> Task prompt:
The entries need to be copied exactly as they stand, images left out.

Data to use Block Start

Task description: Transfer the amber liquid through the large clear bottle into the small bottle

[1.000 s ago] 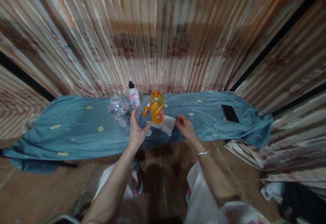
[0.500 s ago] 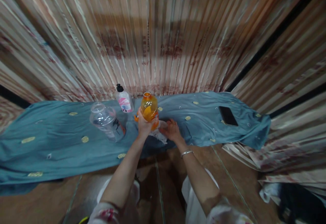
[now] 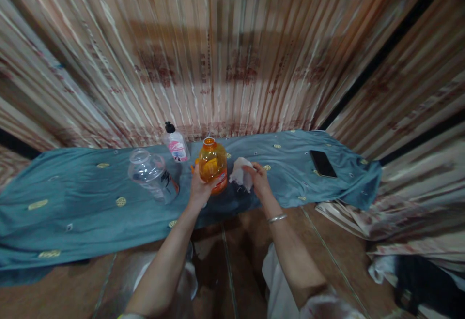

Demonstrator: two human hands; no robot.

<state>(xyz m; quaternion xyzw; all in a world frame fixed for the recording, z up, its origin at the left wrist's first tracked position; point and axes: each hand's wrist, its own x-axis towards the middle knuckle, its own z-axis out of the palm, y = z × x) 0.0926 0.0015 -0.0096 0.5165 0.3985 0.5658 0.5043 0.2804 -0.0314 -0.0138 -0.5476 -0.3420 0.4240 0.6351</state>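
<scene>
My left hand (image 3: 201, 186) is wrapped round the lower left side of an orange see-through bottle (image 3: 212, 157). The bottle is uncapped, and its open mouth points up. Between the thumb and fingers of my right hand (image 3: 259, 178) hangs a crumpled white cloth (image 3: 241, 171), held just right of the bottle and apart from it. A large clear plastic bottle (image 3: 148, 174), also uncapped, leans a little on the cloth-covered surface to the left. Behind it and nearer the orange bottle stands a pump bottle (image 3: 177, 144) with a black top and a pink label.
A teal cloth (image 3: 90, 188) with yellow pineapple prints covers the long surface. A black phone (image 3: 323, 163) lies at its right. Patterned curtains (image 3: 225, 57) hang close behind and at both sides. A dark bag-like item (image 3: 428, 285) is on the floor at the lower right.
My right hand has lifted the white cloth off the surface and drawn it right, away from the bottle. My left hand keeps its hold; the orange bottle sits slightly lower and more upright.
</scene>
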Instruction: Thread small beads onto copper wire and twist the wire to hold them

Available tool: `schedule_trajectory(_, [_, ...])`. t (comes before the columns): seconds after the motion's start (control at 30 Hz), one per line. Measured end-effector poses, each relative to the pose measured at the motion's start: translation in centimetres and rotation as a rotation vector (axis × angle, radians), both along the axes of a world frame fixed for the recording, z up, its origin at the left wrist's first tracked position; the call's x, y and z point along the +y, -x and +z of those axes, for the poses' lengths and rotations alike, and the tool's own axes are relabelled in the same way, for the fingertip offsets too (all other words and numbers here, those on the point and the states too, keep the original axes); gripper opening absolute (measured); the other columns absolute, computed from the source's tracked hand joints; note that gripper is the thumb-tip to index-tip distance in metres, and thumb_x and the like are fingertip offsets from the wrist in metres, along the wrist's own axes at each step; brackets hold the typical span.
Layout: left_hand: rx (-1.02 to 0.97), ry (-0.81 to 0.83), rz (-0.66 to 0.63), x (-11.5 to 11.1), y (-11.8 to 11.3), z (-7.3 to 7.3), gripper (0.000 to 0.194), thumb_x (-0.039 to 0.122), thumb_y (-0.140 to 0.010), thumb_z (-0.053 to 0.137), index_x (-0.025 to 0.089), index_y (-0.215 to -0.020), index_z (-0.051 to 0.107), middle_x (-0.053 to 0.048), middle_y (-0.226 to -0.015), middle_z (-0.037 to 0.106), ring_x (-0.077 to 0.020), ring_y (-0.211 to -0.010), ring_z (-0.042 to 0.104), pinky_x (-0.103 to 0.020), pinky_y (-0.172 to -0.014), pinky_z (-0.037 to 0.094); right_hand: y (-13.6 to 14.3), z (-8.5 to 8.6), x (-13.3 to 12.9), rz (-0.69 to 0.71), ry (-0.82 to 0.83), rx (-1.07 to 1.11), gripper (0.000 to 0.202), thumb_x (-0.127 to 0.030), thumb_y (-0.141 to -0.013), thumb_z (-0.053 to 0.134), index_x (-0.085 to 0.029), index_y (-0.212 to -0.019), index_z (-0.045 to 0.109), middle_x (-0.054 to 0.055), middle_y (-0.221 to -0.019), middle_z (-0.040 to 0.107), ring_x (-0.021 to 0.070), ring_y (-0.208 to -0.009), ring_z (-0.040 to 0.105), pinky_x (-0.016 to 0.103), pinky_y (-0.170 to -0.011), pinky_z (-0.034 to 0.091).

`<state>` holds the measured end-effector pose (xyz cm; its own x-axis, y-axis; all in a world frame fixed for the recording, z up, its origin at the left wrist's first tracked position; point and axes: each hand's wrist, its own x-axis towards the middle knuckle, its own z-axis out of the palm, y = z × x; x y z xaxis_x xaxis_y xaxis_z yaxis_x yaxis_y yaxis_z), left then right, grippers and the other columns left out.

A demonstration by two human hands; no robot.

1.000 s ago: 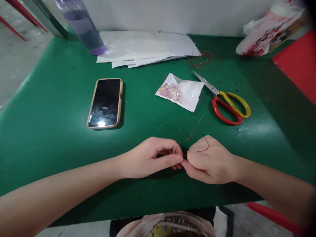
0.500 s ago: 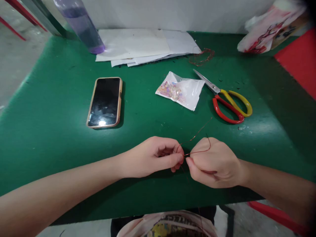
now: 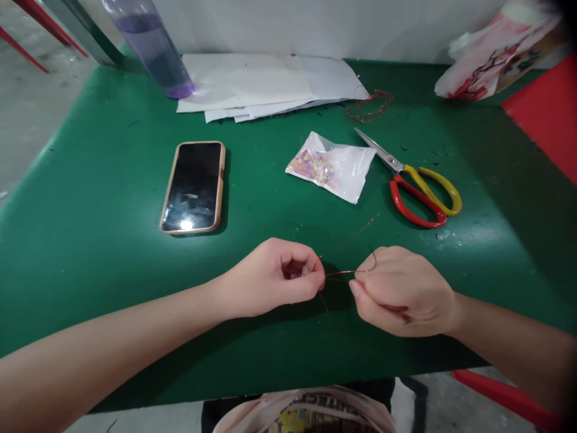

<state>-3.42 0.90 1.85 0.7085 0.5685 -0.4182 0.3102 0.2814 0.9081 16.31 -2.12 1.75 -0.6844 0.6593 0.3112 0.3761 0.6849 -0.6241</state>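
Both hands are closed on a thin red-brown wire above the green worktop. The left hand pinches it between thumb and curled fingertips, with a few small shiny beads partly hidden in its curl. The right hand, well closed with its thumb pressed to the fingers, grips the wire at 3 o'clock from the left, a short gap between them. One loose length rises from the left fingertips toward 2 o'clock, a short end points to 5 o'clock, and another end bends up across the right hand.

Outward from the hands, a clear-and-white packet of mixed small pieces lies at 12 o'clock. Scissors with one red and one yellow handle lie at 1 o'clock, tip close by the packet. A phone lies face up at 10 o'clock. Farther off, white papers spread at 11 o'clock, a loose wire coil near their right end. A purple bottle stands beyond the phone, between 10 and 11 o'clock; a printed plastic bag is at 1 o'clock.
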Motion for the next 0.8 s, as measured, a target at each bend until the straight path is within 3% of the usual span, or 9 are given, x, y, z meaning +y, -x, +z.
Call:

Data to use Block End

> Solution:
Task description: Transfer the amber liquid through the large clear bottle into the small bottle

[1.000 s ago] 
[0.500 s ago] 
[now] 

Demonstrator: two human hands; no robot.

<state>(xyz m; quaternion xyzw; all in a world frame fixed for the recording, z up, its origin at the left wrist's first tracked position; point and axes: each hand's wrist, its own x-axis towards the middle knuckle, its own z-axis out of the palm, y = z × x) 0.0926 0.0015 -0.0096 0.5165 0.3985 0.5658 0.5043 0.2804 -0.0314 -0.0138 -0.5476 -0.3420 0.4240 0.6351</state>
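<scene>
My left hand (image 3: 201, 186) is wrapped round the lower left side of an orange see-through bottle (image 3: 212, 157). The bottle is uncapped, and its open mouth points up. Between the thumb and fingers of my right hand (image 3: 259, 178) hangs a crumpled white cloth (image 3: 241, 171), held just right of the bottle and apart from it. A large clear plastic bottle (image 3: 148, 174), also uncapped, leans a little on the cloth-covered surface to the left. Behind it and nearer the orange bottle stands a pump bottle (image 3: 177, 144) with a black top and a pink label.
A teal cloth (image 3: 90, 188) with yellow pineapple prints covers the long surface. A black phone (image 3: 323, 163) lies at its right. Patterned curtains (image 3: 225, 57) hang close behind and at both sides. A dark bag-like item (image 3: 428, 285) is on the floor at the lower right.
My right hand has lifted the white cloth off the surface and drawn it right, away from the bottle. My left hand keeps its hold; the orange bottle sits slightly lower and more upright.
</scene>
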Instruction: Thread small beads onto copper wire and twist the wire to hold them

Available tool: `schedule_trajectory(_, [_, ...])`. t (comes before the columns): seconds after the motion's start (control at 30 Hz), one per line. Measured end-effector poses, each relative to the pose measured at the motion's start: translation in centimetres and rotation as a rotation vector (axis × angle, radians), both along the axes of a world frame fixed for the recording, z up, its origin at the left wrist's first tracked position; the call's x, y and z point along the +y, -x and +z of those axes, for the poses' lengths and rotations alike, and the tool's own axes are relabelled in the same way, for the fingertip offsets too (all other words and numbers here, those on the point and the states too, keep the original axes); gripper opening absolute (measured); the other columns absolute, computed from the source's tracked hand joints; note that gripper is the thumb-tip to index-tip distance in metres, and thumb_x and the like are fingertip offsets from the wrist in metres, along the wrist's own axes at each step; brackets hold the typical span.
Layout: left_hand: rx (-1.02 to 0.97), ry (-0.81 to 0.83), rz (-0.66 to 0.63), x (-11.5 to 11.1), y (-11.8 to 11.3), z (-7.3 to 7.3), gripper (0.000 to 0.194), thumb_x (-0.039 to 0.122), thumb_y (-0.140 to 0.010), thumb_z (-0.053 to 0.137), index_x (-0.025 to 0.089), index_y (-0.215 to -0.020), index_z (-0.051 to 0.107), middle_x (-0.053 to 0.048), middle_y (-0.226 to -0.015), middle_z (-0.037 to 0.106), ring_x (-0.077 to 0.020), ring_y (-0.211 to -0.010), ring_z (-0.042 to 0.104), pinky_x (-0.103 to 0.020), pinky_y (-0.172 to -0.014), pinky_z (-0.037 to 0.094); right_hand: y (-13.6 to 14.3), z (-8.5 to 8.6), x (-13.3 to 12.9), rz (-0.69 to 0.71), ry (-0.82 to 0.83), rx (-1.07 to 1.11), gripper (0.000 to 0.202), thumb_x (-0.127 to 0.030), thumb_y (-0.141 to -0.013), thumb_z (-0.053 to 0.134), index_x (-0.085 to 0.029), index_y (-0.212 to -0.019), index_z (-0.045 to 0.109), middle_x (-0.054 to 0.055), middle_y (-0.221 to -0.019), middle_z (-0.040 to 0.107), ring_x (-0.021 to 0.070), ring_y (-0.208 to -0.009), ring_z (-0.040 to 0.105), pinky_x (-0.016 to 0.103), pinky_y (-0.170 to -0.011), pinky_z (-0.034 to 0.091).

`<state>` holds the measured end-effector pose (xyz cm; its own x-axis, y-axis; all in a world frame fixed for the recording, z up, its origin at the left wrist's first tracked position; point and axes: each hand's wrist, its own x-axis towards the middle knuckle, its own z-axis out of the palm, y = z × x; x y z xaxis_x xaxis_y xaxis_z yaxis_x yaxis_y yaxis_z), left then right, grippers and the other columns left out.

A demonstration by two human hands; no robot.

1.000 s ago: 
0.500 s ago: 
now: 

<state>-3.42 0.90 1.85 0.7085 0.5685 -0.4182 0.3102 0.2814 0.9081 16.31 -2.12 1.75 -0.6844 0.6593 0.3112 0.3761 0.6849 -0.6241</state>
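Both hands are closed on a thin red-brown wire above the green worktop. The left hand pinches it between thumb and curled fingertips, with a few small shiny beads partly hidden in its curl. The right hand, well closed with its thumb pressed to the fingers, grips the wire at 3 o'clock from the left, a short gap between them. One loose length rises from the left fingertips toward 2 o'clock, a short end points to 5 o'clock, and another end bends up across the right hand.

Outward from the hands, a clear-and-white packet of mixed small pieces lies at 12 o'clock. Scissors with one red and one yellow handle lie at 1 o'clock, tip close by the packet. A phone lies face up at 10 o'clock. Farther off, white papers spread at 11 o'clock, a loose wire coil near their right end. A purple bottle stands beyond the phone, between 10 and 11 o'clock; a printed plastic bag is at 1 o'clock.
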Motion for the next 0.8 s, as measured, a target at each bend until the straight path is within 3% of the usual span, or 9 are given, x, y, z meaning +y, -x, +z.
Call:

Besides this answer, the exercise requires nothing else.